TASK STATEMENT:
Please report how many lines in the data below contain "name". Nothing besides the number should be written.

*** Opening STUDY MATERIAL ***

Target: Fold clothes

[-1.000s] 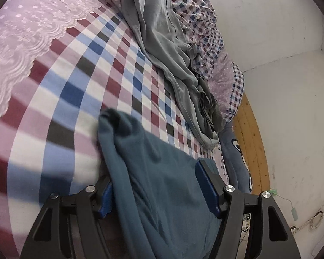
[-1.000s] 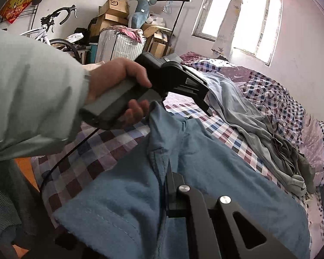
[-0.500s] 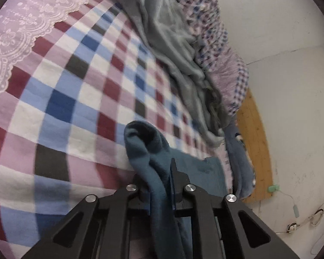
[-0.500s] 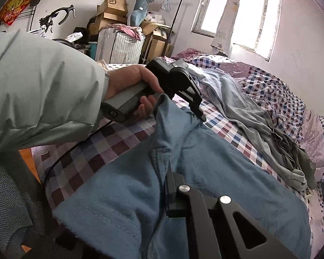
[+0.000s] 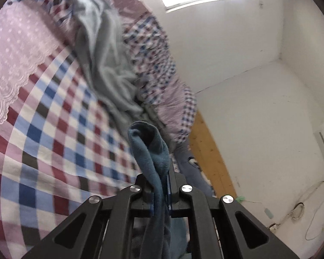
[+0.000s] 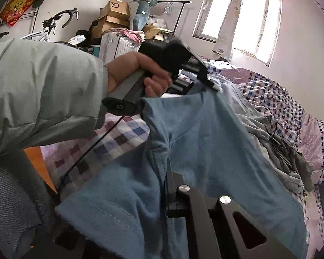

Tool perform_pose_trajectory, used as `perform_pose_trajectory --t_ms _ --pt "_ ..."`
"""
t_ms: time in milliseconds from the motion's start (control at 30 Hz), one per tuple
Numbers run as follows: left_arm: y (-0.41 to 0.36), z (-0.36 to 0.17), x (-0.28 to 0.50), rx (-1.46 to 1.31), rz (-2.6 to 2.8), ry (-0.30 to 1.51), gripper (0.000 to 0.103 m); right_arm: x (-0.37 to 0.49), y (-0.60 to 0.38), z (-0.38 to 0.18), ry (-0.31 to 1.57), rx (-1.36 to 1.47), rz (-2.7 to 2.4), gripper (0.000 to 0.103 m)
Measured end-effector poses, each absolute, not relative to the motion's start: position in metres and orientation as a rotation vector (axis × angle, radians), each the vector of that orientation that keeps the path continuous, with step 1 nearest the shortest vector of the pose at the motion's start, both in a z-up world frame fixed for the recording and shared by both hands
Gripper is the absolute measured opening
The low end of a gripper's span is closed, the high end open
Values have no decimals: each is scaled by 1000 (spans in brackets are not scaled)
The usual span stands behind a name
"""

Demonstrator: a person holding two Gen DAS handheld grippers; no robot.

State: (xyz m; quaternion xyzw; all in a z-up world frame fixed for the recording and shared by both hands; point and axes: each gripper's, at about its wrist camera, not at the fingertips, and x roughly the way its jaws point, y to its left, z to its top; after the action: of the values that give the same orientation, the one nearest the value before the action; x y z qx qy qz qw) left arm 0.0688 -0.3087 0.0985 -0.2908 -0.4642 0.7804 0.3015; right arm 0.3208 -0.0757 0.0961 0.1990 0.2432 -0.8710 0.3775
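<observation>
A blue T-shirt [image 6: 216,151] hangs stretched above the checked bed, held at two points near its top. My left gripper [image 5: 159,183] is shut on a bunched fold of the blue T-shirt [image 5: 153,151], which sticks up between the fingers. In the right wrist view that same left gripper [image 6: 205,79] is held by a hand [image 6: 138,73] at the shirt's far corner. My right gripper [image 6: 165,185] is shut on the near edge of the shirt; only one finger shows, the other is under the cloth.
A grey garment [image 5: 105,64] lies crumpled along the bed [image 5: 54,129], with a checked quilt [image 5: 157,73] beyond it. White walls and a wooden bed frame [image 5: 209,155] stand to the right. Boxes, a bicycle and a clothes rail [image 6: 175,10] fill the far corner.
My left gripper went from open around the shirt to shut on it, then lifted and tilted up. The shirt has risen off the bed and now hangs stretched between both grippers.
</observation>
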Motion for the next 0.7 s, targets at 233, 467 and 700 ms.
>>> perform_pose_trajectory --t_ms 233,467,700 --pt "-329 110 89 -720 2075 -1286 6 346 -83 124 526 470 -2230 3" --pt "-310 93 70 -867 2094 -1321 6 331 -64 120 482 548 -2286 3" --pt "-245 131 53 -866 2113 -1199 6 322 -7 133 386 568 -2373 3"
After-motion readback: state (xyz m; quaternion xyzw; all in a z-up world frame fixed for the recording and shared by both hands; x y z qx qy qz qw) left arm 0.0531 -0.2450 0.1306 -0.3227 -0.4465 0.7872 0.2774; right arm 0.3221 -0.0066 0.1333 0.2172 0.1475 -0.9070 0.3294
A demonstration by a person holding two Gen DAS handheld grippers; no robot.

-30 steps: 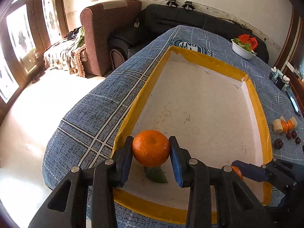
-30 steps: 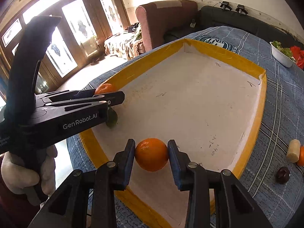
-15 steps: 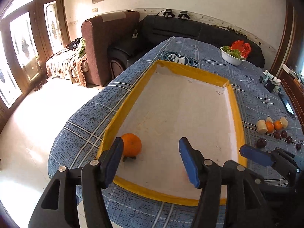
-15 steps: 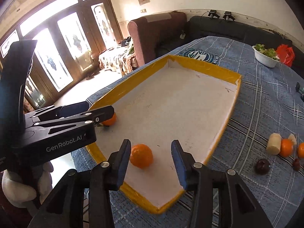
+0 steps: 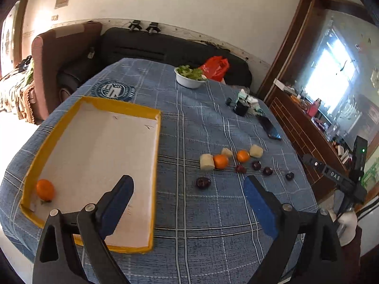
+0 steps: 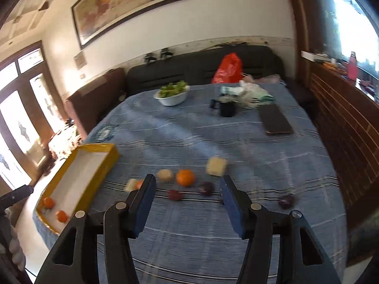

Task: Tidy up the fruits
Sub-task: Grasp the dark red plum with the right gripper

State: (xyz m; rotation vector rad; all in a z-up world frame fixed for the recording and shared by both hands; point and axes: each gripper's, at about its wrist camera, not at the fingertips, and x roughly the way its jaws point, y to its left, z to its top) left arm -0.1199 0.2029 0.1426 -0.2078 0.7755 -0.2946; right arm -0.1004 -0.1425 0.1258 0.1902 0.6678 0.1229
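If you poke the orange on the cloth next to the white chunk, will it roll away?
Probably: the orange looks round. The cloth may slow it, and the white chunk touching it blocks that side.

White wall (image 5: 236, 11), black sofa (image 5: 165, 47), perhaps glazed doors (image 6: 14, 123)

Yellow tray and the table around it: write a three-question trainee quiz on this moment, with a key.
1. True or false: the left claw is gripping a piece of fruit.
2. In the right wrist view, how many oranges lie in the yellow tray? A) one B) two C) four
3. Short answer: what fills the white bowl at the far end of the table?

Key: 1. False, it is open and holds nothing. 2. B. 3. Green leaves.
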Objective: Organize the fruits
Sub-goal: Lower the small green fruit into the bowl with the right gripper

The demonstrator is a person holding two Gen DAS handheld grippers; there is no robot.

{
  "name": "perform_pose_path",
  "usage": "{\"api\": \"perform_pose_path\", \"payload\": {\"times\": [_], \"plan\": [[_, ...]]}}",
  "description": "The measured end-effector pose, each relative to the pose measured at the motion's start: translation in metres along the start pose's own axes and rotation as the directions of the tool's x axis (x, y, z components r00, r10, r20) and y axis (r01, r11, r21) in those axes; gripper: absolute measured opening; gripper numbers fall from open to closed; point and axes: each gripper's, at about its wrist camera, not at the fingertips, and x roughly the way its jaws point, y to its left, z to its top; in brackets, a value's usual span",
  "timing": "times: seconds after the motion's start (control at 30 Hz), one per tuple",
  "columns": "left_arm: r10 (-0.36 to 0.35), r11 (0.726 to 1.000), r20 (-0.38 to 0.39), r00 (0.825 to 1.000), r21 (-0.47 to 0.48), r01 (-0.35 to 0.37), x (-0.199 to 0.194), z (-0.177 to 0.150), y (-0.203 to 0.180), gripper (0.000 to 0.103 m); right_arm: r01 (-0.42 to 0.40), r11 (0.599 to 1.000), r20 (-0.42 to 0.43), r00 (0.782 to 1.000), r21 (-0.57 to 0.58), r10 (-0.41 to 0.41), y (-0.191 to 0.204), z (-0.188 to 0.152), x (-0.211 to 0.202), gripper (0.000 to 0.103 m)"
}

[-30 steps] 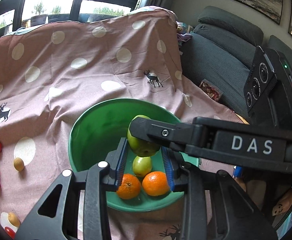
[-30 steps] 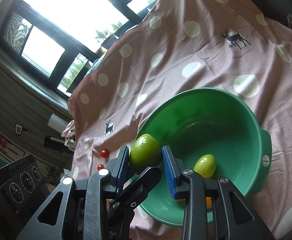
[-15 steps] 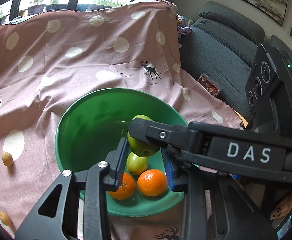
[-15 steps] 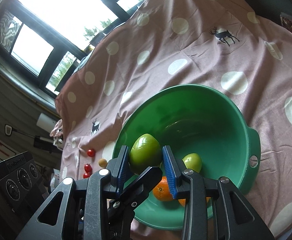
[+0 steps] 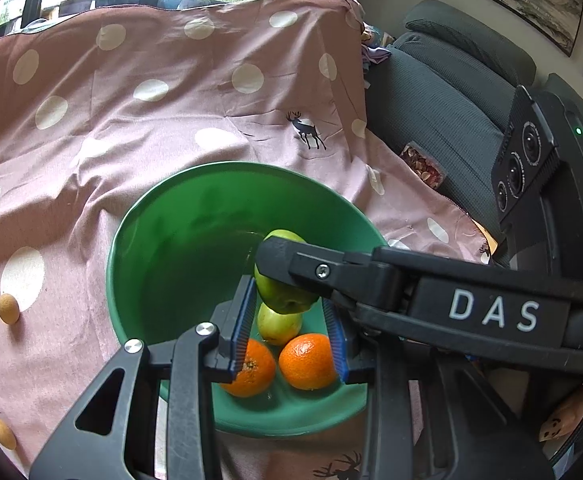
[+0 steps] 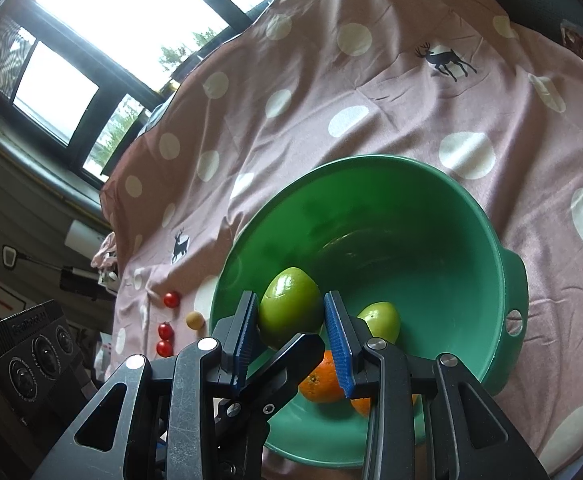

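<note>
A green apple (image 5: 283, 300) hangs over the green bowl (image 5: 179, 260), low above its near side. My right gripper (image 6: 289, 298) is shut on this apple (image 6: 291, 308), one blue pad on each flank. One of its fingers (image 5: 331, 276) crosses the apple from the right. My left gripper (image 5: 287, 294) closes on the lower part of the same apple from the other direction. One left finger (image 6: 287, 356) covers the apple's underside. In the bowl (image 6: 431, 240) lie a smaller green apple (image 5: 279, 328) and two oranges (image 5: 251, 368) (image 5: 309, 360).
The bowl stands on a pink spotted cloth (image 5: 171, 120). Cherry tomatoes (image 6: 171, 299) and small tan fruits (image 5: 8, 309) lie loose on the cloth left of the bowl. A grey sofa (image 5: 443, 100) with a snack packet (image 5: 423, 164) borders the cloth on the right.
Both grippers keep their hold on the apple and stay fixed to each other. Both views have tilted a little further over the bowl, and the oranges now show in the right wrist view.
</note>
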Motion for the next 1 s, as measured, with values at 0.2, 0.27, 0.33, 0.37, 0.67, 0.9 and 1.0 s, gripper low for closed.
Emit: {"api": "perform_pose_path", "payload": {"times": [0.2,0.27,0.33,0.37,0.67,0.9,1.0], "plan": [[-0.002,1.000,-0.012,1.000,-0.008,0.002,0.003,-0.001,0.002,0.033,0.012,1.000,-0.012,1.000,0.004,-0.012,-0.001,0.000,0.004,0.038],[-0.001,1.000,-0.016,1.000,-0.011,0.001,0.005,-0.002,0.002,0.033,0.011,1.000,-0.016,1.000,0.013,-0.011,-0.002,0.001,0.006,0.038],[-0.001,1.000,-0.021,1.000,-0.017,0.001,0.006,-0.001,0.003,0.033,0.014,1.000,-0.020,1.000,0.014,-0.013,-0.003,0.001,0.007,0.038],[-0.002,1.000,-0.024,1.000,-0.019,0.002,0.008,-0.001,0.003,0.033,0.018,1.000,-0.021,1.000,0.011,-0.017,-0.003,0.001,0.008,0.038],[-0.002,1.000,-0.043,0.999,-0.026,0.001,0.012,-0.004,0.005,0.033,0.044,0.999,-0.037,0.998,0.012,-0.044,-0.004,0.001,0.013,0.038],[0.006,1.000,-0.050,0.999,-0.021,-0.007,0.014,-0.005,0.006,0.033,0.060,0.998,-0.050,0.997,0.013,-0.059,-0.004,0.000,0.016,0.038],[0.008,1.000,-0.052,0.999,-0.022,-0.009,0.015,-0.004,0.006,0.033,0.068,0.998,-0.052,0.996,0.009,-0.068,-0.004,0.000,0.017,0.038]]}}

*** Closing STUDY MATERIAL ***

RESPONSE AREA:
2